Brain Trajectories and Prognosis in Anorexia Nervosa
Anorexia nervosa is associated with one of the highest mortality rates among all psychiatric illnesses. This elevated risk stems from a combination of medical complications due to prolonged malnutrition and suicide, with mortality increasing by approximately 5% for each decade of illness. Typically emerging during adolescence, anorexia is characterized by severe and persistent dietary restriction, low body weight, and distorted body image. Relapse is common after weight restoration, with only ~60% of patients achieving sustained remission. Despite the severity of this condition, the neurobiological mechanisms underlying relapse and treatment response remain poorly understood. To address this gap, we are conducting a longitudinal study at CHU Sainte-Justine, following a cohort of patients aged 9 to 16 years at various stages of clinical care and post-hospitalization. At each time point, we collect multimodal brain imaging, along with clinical and cognitive assessments. Our goal is to develop predictive tools for relapse risk by examining brain recovery status after weight restoration, combined with clinical markers. Identifying early indicators of relapse could enable more personalized interventions and help prevent the transition to chronic illness. This project is part of a larger international effort that my lab co-leads through the ENIGMA Eating Disorders Working Group , which brings together over 20 research sites worldwide. Beyond its clinical implications, this study provides a unique opportunity to investigate brain plasticity and adaptation mechanisms in the context of prolonged malnutrition.
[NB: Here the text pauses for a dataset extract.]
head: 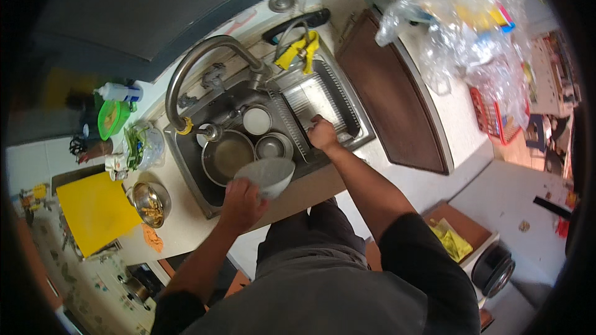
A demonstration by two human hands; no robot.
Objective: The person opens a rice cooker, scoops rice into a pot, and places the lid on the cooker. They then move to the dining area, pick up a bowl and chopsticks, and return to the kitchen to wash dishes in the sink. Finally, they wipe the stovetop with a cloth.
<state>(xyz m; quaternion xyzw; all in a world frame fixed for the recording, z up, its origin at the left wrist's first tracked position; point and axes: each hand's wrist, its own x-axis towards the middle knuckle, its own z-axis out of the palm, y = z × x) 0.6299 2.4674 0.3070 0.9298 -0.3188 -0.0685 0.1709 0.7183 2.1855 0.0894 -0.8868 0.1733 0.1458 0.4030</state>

Toward a Dimensional Classification of Neurodevelopmental and Psychiatric Conditions Using Imaging and Genetics
Psychiatric research has traditionally relied on a top-down approach - comparing clinically defined diagnostic groups to controls - to identify biomarkers. However, this strategy has often produced inconsistent and non-replicable findings, largely due to the substantial heterogeneity within diagnostic categories. In clinical practice, comorbidities are the norm (e.g., ADHD frequently co-occurs with autism spectrum disorder), and clinical profiles vary widely. These challenges likely reflect the complex genetic architecture of psychiatric disorders, including pleiotropy (shared genetic variants across conditions) and polygenicity (many variants contributing to a single disorder). These observations underscore the need to rethink psychiatric nosology by shifting toward biologically grounded, dimensional approaches rather than categorical symptom-based classifications.
My lab adopts a bottom-up approach, starting from genetic variants associated with psychiatric conditions to investigate their impact on brain-based endophenotypes. The goal is to identify biologically meaningful dimensions that transcend traditional diagnostic boundaries. This strategy has already revealed shared functional brain alterations across psychiatric disorders - for example, thalamo-sensorimotor hyperconnectivity observed in autism, schizophrenia, and obsessive-compulsive disorder. We are currently extending this work to examine how genetic risk variants shape early brain development (e.g., in infants) and how polygenic scores influence multimodal neuroimaging and EEG features in children.
In parallel, we also adopt a top-down, large-scale transdiagnostic perspective through international initiatives such as ENIGMA, particularly in functional neuroimaging studies aimed at identifying brain-based dimensions that cut across psychiatric and neurodevelopmental conditions.
Harmonizing Analytical Methods in Functional Neuroimaging
Over the past decade, functional neuroimaging studies in psychiatry have faced a major challenge: poor reproducibility. This instability is largely driven by two factors: the heterogeneity of psychiatric diagnoses and the variability of data analysis pipelines across research teams, which can significantly alter results. My lab co-leads the ENIGMA-rsfMRI working group, which focuses on harmonizing analysis pipelines for resting-state functional MRI (rs-fMRI). We develop multiverse approaches that systematically test the impact of methodological choices, such as denoising strategies, on study outcomes. This work is critical for ensuring the robustness, comparability, and translational potential of large-scale neuroimaging findings, paving the way for more reliable clinical applications in psychiatry and neurology.
Career Summary
Clara Moreau has a transdisciplinary background that integrates neuroscience, genetics, psychology, and bioinformatics. This unique combination of disciplines has enabled her to tackle fundamental psychiatric problems from innovative perspectives. Nonetheless, her primary expertise lies in neuroimaging. Clara Moreau has more than 10 years of experience in the use of structural, functional, and diffusion MRI, acquired in renowned imaging laboratories such as MNI (McGill, Montreal), the Imaging Genetics Center (USC, Los Angeles), and Neurospin (Saclay).